Quintessentially Authoritarian Foreign Policy


Pakistan’s military will not take action against the Haqqani militant group that Washington blames for an attack against its embassy in Kabul, despite mounting American pressure to do so, a Pakistani newspaper reported on Monday.

…The Pakistani commanders agreed to resist U.S. demands for an army offensive in North Waziristan, where the United States believes the Haqqani network is based, the Express Tribune reported, quoting an unnamed military official.

“We have already conveyed to the U.S. that Pakistan cannot go beyond what it has already done,” the official told the newspaper on condition of anonymity.

The root of the US anger over Pakistan’s reluctance to fight the Haqqanis is that it is a prime contributor to the Afghan insurgency against US occupation forces (harmful to the ‘national interest’). But something tells me this piece of news – coming after weeks of aggressive rhetoric and accusations – is an even more dire offense. Pakistan is “resisting US demands.” Disobedience is the cardinal sin in the American Empire. It has led prominent psychotic Senator Lindsey Graham to publicly warn that attacking Pakistan is an option if “we need to elevate our response.” Defense Secretary Leon Panetta, too, has implied the potential for a violent response.

Of course, this is not a two way street. A few months ago, the Pakistani government decided the US drone base in Balochistan was destabilizing and harmful to their national interest and so ordered the US to leave it and stop all drone strikes from there. The Obama  administration’s official response was pretty straight forward: screw off, Pakistan. US officials insisted that Shamsi would not be vacated, now or in the foreseeable future. (After all the agitation, the US announced that the Shamsi base hadn’t been used for drone strikes in months, but this seemed more a PR move than anything.) Few were saying then what insolence the US displayed in not following orders.

And when Pakistan displayed disapproval for the high profile US attack inside Pakistan with the raid on bin Laden’s home, the US used its leverage and halted hundreds of millions of dollars in aid. “Talk back to me, and lose your treats,” Uncle Sam seemed to say. “You’re meant to follow my orders and welcome my breach of your sovereignty. How you dare object.”
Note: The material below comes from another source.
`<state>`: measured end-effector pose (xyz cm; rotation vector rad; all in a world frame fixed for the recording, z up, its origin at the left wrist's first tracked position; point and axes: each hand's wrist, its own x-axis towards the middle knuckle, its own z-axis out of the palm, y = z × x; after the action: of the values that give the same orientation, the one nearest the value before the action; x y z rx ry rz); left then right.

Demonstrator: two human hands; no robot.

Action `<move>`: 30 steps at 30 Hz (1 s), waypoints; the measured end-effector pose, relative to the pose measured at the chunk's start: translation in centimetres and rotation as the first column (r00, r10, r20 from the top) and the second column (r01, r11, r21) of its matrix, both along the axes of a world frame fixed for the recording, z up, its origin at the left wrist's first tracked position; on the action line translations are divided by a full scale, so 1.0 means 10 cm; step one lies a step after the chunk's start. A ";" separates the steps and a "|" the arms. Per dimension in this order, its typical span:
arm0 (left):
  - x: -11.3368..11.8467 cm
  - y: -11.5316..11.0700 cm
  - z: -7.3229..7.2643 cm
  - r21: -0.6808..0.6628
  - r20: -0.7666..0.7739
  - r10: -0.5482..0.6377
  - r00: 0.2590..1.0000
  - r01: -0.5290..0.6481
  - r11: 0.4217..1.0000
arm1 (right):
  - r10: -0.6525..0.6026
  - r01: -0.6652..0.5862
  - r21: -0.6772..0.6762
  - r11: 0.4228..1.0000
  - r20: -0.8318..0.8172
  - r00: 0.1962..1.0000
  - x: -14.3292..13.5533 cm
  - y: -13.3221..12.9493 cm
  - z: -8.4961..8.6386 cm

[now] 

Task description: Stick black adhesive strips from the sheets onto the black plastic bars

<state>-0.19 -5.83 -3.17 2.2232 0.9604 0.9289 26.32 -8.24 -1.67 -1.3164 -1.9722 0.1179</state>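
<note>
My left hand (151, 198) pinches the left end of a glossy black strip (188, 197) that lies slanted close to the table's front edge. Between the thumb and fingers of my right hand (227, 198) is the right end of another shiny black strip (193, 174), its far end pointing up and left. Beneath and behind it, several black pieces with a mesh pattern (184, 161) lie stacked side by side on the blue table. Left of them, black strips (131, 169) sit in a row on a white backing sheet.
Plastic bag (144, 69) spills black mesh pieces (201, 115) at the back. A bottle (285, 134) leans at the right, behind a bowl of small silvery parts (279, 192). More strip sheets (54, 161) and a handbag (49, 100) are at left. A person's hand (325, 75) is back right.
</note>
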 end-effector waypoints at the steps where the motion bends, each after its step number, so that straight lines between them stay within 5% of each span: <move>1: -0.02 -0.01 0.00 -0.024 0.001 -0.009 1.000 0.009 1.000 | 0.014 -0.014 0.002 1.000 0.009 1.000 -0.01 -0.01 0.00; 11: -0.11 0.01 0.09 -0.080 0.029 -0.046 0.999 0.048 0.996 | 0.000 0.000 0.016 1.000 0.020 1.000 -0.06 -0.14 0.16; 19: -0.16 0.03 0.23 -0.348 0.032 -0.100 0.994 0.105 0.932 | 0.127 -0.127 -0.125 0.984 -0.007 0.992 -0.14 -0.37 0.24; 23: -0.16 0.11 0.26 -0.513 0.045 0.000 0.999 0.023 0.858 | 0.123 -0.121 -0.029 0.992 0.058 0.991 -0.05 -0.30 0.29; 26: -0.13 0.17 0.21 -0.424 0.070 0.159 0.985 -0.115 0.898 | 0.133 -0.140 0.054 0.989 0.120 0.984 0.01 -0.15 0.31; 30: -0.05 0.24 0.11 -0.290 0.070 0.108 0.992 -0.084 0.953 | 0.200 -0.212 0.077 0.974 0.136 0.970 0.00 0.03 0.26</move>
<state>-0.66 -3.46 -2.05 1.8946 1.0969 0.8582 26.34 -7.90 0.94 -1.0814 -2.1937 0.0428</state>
Furthermore, as I’ve pointed out before, the US has repeatedly violated Pakistani sovereignty without permission, conducting kill/capture operations with special operations forces across the Pakistani border an undisclosed number of times. Obama has expanded the drone program exponentially, resulting in untold numbers of civilians casualties and increasing instability along Pakistan’s border with Afghanistan. One of the primary effects of the war in Afghanistan has been to push militants across the border into Pakistan, destabilizing the country. Indeed, the whole ten years of war in Afghanistan has been a detriment to Pakistan, who has laid virtually prostrate in the face of US demands. Yet, the US leadership sees fit to threaten Pakistan with attack for their intransigence.

This is the nature of US hegemony. It is the quintessential authoritarian relationship and it extends to most of our “allies,” laid prostrate. Rules are rules because we can annihilate you. These rules are meant to be broken, by us. You must follow them.

And again, another perfect example of this approach is US policy in Afghanistan. As the US accuses Pakistan of conducting a proxy war, the US is conducting its own mere miles away.

US-supported Afghan militias are committing widespread human rights abuses, but neither Washington or Kabul are holding them accountable or changing policy in light of the crimes, according to a new Human Rights Watch report.

The report “documents serious abuses, such as killings, rape, arbitrary detention, abductions, forcible land grabs, and illegal raids by irregular armed groups in northern Kunduz province and the Afghan Local Police (ALP).”

…In March 2011, General Petraeus told the US Senate that the ALP is “arguably the most critical element in our effort to help Afghanistan develop the capacity to secure itself.”

…The ALP has been accused of “beating teenage boys and hammering nails into the feet of one boy,” although no arrests were made. “In April,” the report documents, “four armed ALP members in Baghlan abducted a 13-year-old boy on his way home from the bazaar and took him to the house of an ALP sub-commander, where he was gang raped.” The perpetrators are well known, but no arrests have been made.

The US has the right to call Pakistan out on its proxy terrorism. The Afghan government does not, nor does anyone else, have the right to call the US out on its own terrorism. Rules apply to others. Not to America.